Si yo hubiera nacido en Anillaco, con una parte de lo que mi papi cobra de su Plan Jefe de Hogar me compraría una caja bagualera con la cara grabada de Carlos Menem y Cecilia Bolocco en el local de productos regionales El Caudillo, nombre que celebra a Carlos Menem.
Si yo hubiera nacido en Anillaco ayudaría a mi tío a pegar los afiches rojos y blancos en todas las columnas de alumbrado público con la consigna “Menem Senador” y a la noche le pediría que me convide de su vino San Huberto, ese que antes se llamaba Vino Menem pero que le cambiaron el nombre quizás para vender un poco más.
Si yo hubiera nacido en Anillaco, todas las veces que me lastimé jugando a la pelota me hubiera curado en el Hospital Mohibe Akil de Menem, y me hubiera vuelto sano y gordote por los manjares de la cocinera que tiene un básico de 69 pesos y junta 400 por mes si es que trabaja los 30 días
Si yo hubiera nacido en Anillaco, al llegar a grande, podría trabajar como jardinero o parrillero en la casa Rosadita de Carlos Menem o, para no ser tan precioso, en la de Spadone o en la de Alderete y tendría muchos músculos por recorrer las manzanas que cada una de ellas ocupan.
Si yo hubiera nacido en Anillaco también podría haber trabajado en la fábrica de zapatillas Adidas; pero solamente dos años, porque luego de la re elección me hubiera quedado en la calle junto a otros 174 obreros, porque a la fábrica la cerraron, de modo que sería uno más de los tantos que no tienen empleo.
Si yo hubiera nacido en Anillaco no andaría preguntando qué es lo que tienen esos contenedores sellados que están en un descampado y que llegaron un día, cuando Menem era presidente, porque quizás podrían echarme a cascotazos como a Angelleli o podría quedarme sin mi plan.
Si yo hubiera nacido en Anillaco tendría que haber huido de mi casa en el 99, cuando se desbordó el dique que embalsaba el agua para regar los viñedos Menem y dejó buena parte del pueblo inundado, porque la empresa contratada cobró por materiales de calidad y construyó una bazofia.

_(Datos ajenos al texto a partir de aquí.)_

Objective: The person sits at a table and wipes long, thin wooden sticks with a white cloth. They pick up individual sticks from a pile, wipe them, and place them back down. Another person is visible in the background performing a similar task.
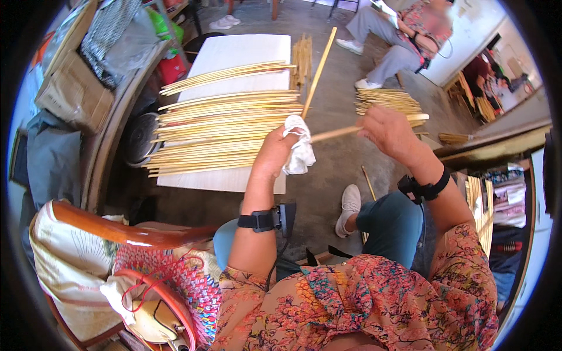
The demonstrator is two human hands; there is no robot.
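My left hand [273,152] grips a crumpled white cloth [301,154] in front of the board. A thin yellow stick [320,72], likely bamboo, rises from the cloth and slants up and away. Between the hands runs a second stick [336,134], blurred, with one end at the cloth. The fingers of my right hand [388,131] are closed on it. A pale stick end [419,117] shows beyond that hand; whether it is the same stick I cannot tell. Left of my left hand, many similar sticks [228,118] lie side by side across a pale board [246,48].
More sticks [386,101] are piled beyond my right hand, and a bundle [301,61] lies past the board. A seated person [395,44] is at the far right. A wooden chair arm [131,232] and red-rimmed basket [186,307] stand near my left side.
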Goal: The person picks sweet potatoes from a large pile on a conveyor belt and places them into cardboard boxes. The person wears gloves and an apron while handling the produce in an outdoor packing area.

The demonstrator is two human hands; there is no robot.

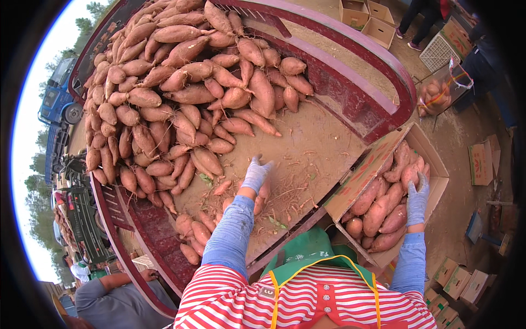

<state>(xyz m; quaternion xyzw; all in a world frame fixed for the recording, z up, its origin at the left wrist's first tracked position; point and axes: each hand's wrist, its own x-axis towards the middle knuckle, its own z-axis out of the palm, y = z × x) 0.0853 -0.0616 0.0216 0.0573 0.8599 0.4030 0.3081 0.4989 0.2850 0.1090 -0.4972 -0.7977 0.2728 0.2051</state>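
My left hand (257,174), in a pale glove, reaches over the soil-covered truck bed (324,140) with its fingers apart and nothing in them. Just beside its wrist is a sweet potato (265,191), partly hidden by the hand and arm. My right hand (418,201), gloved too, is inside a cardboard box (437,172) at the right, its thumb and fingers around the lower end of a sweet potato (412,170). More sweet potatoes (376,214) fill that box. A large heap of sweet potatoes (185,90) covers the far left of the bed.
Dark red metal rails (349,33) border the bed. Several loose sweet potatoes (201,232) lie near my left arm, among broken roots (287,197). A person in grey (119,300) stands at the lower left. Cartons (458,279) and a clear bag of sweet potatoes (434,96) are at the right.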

Si yo hubiera nacido en Anillaco, al llegar los turistas, le podría ofrecer un folleto turístico con las referencias del lugar donde se promocionan la iglesia, la casa paterna de Menem, el hospital Mamá Menem, el jardín Menem Junior y el Hotel Los Amigos, que es de los hermanos de Menem.
Si yo hubiera nacido en Anillaco nunca hubiera pintado en las puertas de La Rosadita el cartel que dice “Menem devolvé l…” pero está inconcluso, porque quizás aparecieron los custodios de Menem y vaya uno a saber lo que le pasó al letrista que se quiso pasar de gracioso con Menem.